Die Rede ist von einem männlichen Waldrentier, das am Mittwochnachmittag, 15. Februar, vom Opel-Zoo in Kronberg nach Salzburg übersiedelt ist. Der fast zwei Jahre alte Hirsch hat in Lettland das Licht der Welt erblickt, und lebte rund ein Jahr lang in einer sogenannten Bachelor bzw. Junggesellen-Gruppe.

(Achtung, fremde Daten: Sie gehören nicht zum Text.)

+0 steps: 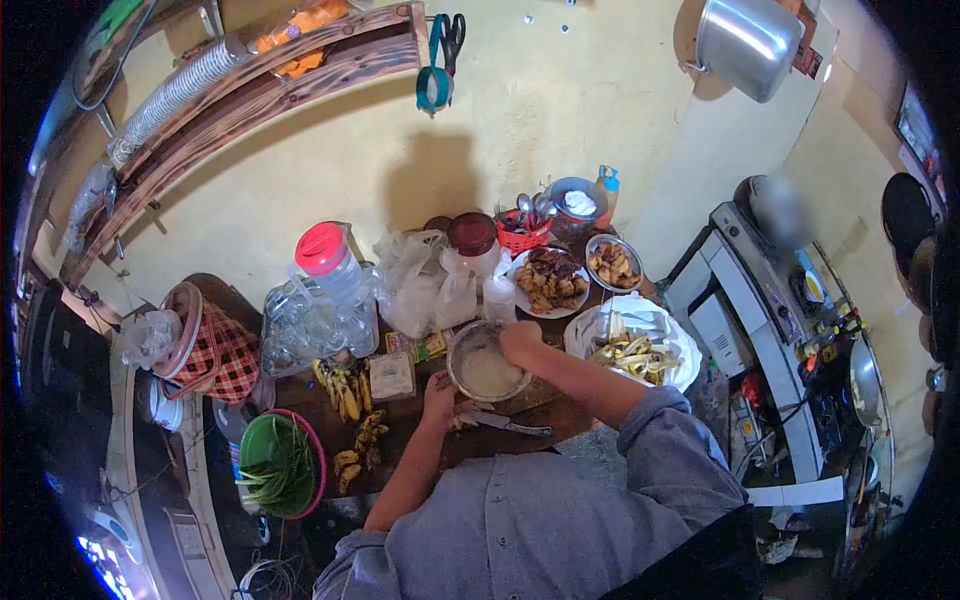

Die Zoologische Leiterin Gerlinde Hillebrand berichtet: „Vom Anblick der beiden Salzburger Waldrentier-Damen war unser Neuankömmling gleich angetan. Denn bisher lebte er in einer reinen Männer-WG. In der Junggesellen-Gruppe hat der junge Hirsch den Umgang mit anderen Rentieren gelernt und so waren seine ersten Annäherungsversuche gentlemanlike.“

 

Stattliches Erscheinungsbild
Waldrentiere sind ausdauernde Läufer und gute Schwimmer. Sie ernähren sich von Gräsern, Kräutern, Blättern, Pilzen und Flechten. Wie alle Rentiere sind auch sie wiederkäuende Paarhufer der Familie der Hirsche und beide Geschlechter tragen ein Geweih. Äußerlich unterscheiden sich Waldrentiere von ihren Verwandten, den Tundrarentieren, vor allem durch ihre langen, schlanken Beine. Bis zu 15 Zentimeter ist das Waldrentier größer und bringt fast 100 Kilogramm mehr auf die Waage.

 

Das Waldrentier ist eine bedrohte Tierart

Das Waldrentier ist eine Unterart des Rentiers. Experten schätzen, dass nur mehr 2.200 Tiere in den Wäldern Finnlands und Westrusslands leben. In der Vergangenheit wurde es bejagt und mit den domestizierten Rentieren gekreuzt. Die EU stuft das Waldrentier als bedrohte Tierart ein. Deshalb wird seine Zucht europaweit in einem Europäischen Zuchtbuch - ESB - innerhalb der Zoo koordiniert.